What you have to do – Search the material for the word "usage" and report each line where it turns up.

********

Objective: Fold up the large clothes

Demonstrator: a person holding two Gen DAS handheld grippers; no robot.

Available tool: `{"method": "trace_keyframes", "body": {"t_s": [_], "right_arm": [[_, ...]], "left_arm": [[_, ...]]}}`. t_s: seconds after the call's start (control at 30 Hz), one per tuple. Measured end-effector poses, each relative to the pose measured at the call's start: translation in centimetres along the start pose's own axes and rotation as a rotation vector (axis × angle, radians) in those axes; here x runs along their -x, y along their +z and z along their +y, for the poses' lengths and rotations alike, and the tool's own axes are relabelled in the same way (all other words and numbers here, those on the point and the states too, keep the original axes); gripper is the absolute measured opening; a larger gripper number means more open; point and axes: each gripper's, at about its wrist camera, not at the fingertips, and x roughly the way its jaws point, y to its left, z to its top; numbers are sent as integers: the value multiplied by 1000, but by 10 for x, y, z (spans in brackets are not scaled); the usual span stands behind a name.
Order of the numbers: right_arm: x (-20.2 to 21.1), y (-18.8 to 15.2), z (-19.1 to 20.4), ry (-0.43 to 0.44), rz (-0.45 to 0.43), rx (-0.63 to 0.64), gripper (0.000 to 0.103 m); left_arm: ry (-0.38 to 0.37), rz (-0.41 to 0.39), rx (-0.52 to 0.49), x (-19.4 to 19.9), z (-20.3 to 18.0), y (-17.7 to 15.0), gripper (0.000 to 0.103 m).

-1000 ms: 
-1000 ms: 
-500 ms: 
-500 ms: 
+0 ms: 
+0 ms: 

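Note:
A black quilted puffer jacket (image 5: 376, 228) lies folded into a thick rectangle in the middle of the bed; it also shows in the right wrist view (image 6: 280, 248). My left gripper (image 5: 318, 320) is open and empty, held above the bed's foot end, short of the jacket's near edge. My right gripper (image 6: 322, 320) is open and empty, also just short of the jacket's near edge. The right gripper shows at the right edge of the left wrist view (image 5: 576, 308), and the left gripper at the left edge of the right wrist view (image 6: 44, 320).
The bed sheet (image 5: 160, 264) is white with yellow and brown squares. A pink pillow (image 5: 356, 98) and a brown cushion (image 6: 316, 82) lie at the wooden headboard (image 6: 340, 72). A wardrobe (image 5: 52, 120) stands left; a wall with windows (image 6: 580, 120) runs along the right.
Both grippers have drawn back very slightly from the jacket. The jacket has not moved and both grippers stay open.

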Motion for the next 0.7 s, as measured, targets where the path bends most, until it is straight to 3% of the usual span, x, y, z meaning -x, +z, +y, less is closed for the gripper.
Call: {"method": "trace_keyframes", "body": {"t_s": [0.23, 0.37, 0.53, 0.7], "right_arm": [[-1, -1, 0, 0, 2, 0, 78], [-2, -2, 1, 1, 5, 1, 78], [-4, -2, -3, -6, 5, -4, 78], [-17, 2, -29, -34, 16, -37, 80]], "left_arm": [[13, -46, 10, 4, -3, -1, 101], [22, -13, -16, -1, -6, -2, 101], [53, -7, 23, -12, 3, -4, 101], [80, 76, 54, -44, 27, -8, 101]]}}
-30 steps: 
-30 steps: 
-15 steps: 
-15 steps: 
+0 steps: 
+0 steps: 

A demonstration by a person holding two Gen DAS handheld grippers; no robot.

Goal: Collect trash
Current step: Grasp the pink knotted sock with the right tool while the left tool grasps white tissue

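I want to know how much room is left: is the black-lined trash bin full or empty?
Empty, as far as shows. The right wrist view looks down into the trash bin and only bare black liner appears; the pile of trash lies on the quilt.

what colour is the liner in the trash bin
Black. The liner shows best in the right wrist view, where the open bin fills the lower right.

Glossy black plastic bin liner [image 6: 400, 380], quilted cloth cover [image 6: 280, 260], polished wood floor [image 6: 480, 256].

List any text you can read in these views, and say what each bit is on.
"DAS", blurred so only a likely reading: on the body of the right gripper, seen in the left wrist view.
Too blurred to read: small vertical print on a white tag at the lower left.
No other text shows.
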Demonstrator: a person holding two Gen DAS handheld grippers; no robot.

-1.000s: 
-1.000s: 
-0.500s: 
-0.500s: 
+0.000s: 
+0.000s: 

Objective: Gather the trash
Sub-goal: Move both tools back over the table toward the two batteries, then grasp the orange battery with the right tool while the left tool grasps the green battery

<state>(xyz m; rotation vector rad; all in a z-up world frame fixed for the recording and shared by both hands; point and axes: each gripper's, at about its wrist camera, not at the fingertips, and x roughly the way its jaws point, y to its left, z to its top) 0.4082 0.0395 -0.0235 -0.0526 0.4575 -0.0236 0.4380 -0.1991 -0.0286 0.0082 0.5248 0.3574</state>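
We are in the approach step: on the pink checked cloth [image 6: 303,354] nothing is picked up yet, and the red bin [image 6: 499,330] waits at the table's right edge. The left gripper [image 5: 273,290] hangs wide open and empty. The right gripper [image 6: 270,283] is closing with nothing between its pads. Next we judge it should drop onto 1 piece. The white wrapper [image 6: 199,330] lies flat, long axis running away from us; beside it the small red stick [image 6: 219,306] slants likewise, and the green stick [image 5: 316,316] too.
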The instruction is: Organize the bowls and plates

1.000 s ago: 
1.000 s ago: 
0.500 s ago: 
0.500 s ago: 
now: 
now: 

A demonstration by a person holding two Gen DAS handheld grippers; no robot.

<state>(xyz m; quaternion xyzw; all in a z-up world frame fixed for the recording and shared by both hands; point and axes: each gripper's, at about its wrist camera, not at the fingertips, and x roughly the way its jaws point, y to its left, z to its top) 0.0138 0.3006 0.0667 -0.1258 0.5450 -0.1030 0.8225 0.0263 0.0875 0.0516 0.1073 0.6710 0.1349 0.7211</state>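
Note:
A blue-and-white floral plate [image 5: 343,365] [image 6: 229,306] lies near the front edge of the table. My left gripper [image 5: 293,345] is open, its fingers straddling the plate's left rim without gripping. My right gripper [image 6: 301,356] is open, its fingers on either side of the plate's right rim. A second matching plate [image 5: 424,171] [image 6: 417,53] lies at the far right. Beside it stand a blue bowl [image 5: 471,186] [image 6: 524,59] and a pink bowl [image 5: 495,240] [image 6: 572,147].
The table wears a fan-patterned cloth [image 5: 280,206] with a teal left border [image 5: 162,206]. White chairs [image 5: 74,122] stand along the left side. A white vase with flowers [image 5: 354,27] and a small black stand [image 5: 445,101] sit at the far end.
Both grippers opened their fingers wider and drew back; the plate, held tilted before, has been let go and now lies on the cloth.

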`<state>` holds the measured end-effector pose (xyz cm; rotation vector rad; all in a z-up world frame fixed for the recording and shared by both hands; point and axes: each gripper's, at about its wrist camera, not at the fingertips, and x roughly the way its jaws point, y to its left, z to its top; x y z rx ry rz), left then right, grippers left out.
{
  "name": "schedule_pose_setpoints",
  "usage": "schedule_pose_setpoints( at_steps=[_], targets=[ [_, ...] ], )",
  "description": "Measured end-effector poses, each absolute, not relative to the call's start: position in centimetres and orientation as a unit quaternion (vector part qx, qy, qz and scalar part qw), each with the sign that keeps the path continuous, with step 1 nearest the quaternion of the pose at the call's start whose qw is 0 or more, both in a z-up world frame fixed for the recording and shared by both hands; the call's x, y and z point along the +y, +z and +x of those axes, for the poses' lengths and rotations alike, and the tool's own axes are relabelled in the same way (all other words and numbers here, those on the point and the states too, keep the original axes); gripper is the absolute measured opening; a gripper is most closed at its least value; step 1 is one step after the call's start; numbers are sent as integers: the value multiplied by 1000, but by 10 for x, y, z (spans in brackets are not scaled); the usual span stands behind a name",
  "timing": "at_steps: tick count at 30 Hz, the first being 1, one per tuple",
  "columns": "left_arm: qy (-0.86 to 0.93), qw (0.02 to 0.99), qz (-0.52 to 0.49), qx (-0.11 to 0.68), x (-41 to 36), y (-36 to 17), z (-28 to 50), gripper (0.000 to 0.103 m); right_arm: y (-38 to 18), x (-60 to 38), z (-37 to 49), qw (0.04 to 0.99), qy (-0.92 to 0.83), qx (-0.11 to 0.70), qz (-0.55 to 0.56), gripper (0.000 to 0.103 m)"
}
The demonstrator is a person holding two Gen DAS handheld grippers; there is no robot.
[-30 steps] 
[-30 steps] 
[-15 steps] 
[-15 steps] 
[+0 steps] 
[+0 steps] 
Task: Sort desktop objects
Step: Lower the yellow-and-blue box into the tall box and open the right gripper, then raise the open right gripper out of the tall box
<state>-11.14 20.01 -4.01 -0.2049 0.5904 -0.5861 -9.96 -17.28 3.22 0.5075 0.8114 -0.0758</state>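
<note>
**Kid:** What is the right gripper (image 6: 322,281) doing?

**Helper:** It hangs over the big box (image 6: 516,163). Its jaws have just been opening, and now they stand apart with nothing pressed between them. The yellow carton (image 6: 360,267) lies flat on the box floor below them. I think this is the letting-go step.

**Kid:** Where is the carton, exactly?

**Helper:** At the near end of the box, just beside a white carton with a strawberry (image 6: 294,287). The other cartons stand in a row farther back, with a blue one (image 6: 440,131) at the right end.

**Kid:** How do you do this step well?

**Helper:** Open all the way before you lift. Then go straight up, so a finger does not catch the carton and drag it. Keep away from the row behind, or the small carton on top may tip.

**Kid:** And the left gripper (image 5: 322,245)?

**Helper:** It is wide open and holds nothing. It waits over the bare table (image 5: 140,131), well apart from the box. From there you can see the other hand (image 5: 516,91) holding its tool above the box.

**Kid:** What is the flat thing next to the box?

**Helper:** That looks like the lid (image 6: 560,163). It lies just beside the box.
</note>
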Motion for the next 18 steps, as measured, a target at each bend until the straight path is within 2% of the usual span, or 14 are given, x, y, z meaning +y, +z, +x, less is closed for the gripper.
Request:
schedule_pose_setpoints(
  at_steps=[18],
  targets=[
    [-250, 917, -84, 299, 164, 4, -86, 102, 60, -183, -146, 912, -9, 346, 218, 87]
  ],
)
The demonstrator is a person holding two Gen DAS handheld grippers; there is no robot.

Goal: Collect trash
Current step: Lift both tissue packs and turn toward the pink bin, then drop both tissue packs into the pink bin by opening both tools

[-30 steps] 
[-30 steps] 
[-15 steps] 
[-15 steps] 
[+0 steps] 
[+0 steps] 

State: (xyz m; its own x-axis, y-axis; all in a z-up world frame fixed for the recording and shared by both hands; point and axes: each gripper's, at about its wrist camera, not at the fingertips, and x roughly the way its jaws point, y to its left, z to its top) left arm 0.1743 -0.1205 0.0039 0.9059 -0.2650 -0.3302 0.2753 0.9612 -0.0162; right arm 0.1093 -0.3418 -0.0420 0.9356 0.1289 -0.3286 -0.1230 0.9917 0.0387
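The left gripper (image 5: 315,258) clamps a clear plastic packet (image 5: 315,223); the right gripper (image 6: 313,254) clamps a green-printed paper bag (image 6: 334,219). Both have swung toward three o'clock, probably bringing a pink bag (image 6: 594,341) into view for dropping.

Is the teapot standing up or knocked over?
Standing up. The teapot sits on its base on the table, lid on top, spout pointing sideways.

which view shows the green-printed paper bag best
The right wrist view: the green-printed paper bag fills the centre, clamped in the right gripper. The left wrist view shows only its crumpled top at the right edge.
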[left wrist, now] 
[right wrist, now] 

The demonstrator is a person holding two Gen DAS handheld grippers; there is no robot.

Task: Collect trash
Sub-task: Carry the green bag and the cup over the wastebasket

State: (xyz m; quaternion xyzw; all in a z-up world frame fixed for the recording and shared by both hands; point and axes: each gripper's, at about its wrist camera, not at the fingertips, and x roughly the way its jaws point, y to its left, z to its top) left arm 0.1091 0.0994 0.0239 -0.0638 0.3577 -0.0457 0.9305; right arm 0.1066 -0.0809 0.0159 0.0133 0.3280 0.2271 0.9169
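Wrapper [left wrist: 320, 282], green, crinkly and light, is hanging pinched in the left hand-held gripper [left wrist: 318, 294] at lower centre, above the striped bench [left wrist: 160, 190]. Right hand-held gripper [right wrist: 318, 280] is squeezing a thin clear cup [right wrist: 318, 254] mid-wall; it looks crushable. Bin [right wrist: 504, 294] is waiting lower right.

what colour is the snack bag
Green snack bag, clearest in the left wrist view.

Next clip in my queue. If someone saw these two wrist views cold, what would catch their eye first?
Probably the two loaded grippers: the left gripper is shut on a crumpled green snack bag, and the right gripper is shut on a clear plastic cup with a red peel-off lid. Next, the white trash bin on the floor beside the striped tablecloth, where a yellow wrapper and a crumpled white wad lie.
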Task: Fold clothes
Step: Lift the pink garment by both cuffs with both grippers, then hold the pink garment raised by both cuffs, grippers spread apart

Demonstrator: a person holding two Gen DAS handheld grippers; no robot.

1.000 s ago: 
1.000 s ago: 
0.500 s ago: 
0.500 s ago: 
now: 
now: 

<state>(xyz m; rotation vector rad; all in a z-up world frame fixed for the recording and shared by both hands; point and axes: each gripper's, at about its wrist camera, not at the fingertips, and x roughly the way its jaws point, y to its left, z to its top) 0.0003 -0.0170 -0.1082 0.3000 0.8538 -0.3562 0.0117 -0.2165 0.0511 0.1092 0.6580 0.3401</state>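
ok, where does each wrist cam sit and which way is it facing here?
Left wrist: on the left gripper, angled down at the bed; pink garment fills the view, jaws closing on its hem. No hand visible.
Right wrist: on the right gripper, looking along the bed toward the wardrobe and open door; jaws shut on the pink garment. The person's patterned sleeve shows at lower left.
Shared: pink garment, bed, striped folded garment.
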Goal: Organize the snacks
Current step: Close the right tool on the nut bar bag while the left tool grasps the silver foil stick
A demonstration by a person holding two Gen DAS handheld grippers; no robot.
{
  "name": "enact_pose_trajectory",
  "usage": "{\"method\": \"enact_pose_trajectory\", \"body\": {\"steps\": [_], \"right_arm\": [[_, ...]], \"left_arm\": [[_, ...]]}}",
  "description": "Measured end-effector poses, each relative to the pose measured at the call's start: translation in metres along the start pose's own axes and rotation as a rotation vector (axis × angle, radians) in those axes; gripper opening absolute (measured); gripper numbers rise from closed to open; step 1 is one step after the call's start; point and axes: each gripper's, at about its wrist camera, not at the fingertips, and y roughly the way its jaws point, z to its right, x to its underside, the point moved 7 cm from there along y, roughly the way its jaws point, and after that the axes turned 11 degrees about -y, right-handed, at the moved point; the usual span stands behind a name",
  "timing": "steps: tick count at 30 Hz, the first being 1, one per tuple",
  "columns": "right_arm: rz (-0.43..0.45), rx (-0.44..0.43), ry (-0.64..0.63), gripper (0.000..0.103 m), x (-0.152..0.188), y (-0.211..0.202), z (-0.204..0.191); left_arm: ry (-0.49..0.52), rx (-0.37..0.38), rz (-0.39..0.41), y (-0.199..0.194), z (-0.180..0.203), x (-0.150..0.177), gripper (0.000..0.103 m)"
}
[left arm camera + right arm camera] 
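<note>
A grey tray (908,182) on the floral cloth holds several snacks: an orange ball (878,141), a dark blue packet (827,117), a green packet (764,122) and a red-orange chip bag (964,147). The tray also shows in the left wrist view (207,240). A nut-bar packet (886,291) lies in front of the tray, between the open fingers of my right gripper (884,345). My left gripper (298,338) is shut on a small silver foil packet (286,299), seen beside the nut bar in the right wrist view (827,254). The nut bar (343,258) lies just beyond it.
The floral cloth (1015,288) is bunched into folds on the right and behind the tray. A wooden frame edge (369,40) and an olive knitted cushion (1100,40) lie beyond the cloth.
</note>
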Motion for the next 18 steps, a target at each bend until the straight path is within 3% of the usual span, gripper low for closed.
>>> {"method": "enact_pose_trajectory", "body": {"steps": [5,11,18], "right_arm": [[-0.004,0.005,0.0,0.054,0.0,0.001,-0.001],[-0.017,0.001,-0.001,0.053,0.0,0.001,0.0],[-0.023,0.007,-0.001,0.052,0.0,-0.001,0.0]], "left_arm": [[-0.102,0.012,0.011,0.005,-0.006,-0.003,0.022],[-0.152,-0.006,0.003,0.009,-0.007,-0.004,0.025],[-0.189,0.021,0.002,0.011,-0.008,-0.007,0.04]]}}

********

Exercise result –
  "usage": "schedule_pose_setpoints( at_steps=[_], targets=[ [_, ...] ], )",
  "usage": "{\"method\": \"enact_pose_trajectory\", \"body\": {\"steps\": [_], \"right_arm\": [[_, ...]], \"left_arm\": [[_, ...]]}}",

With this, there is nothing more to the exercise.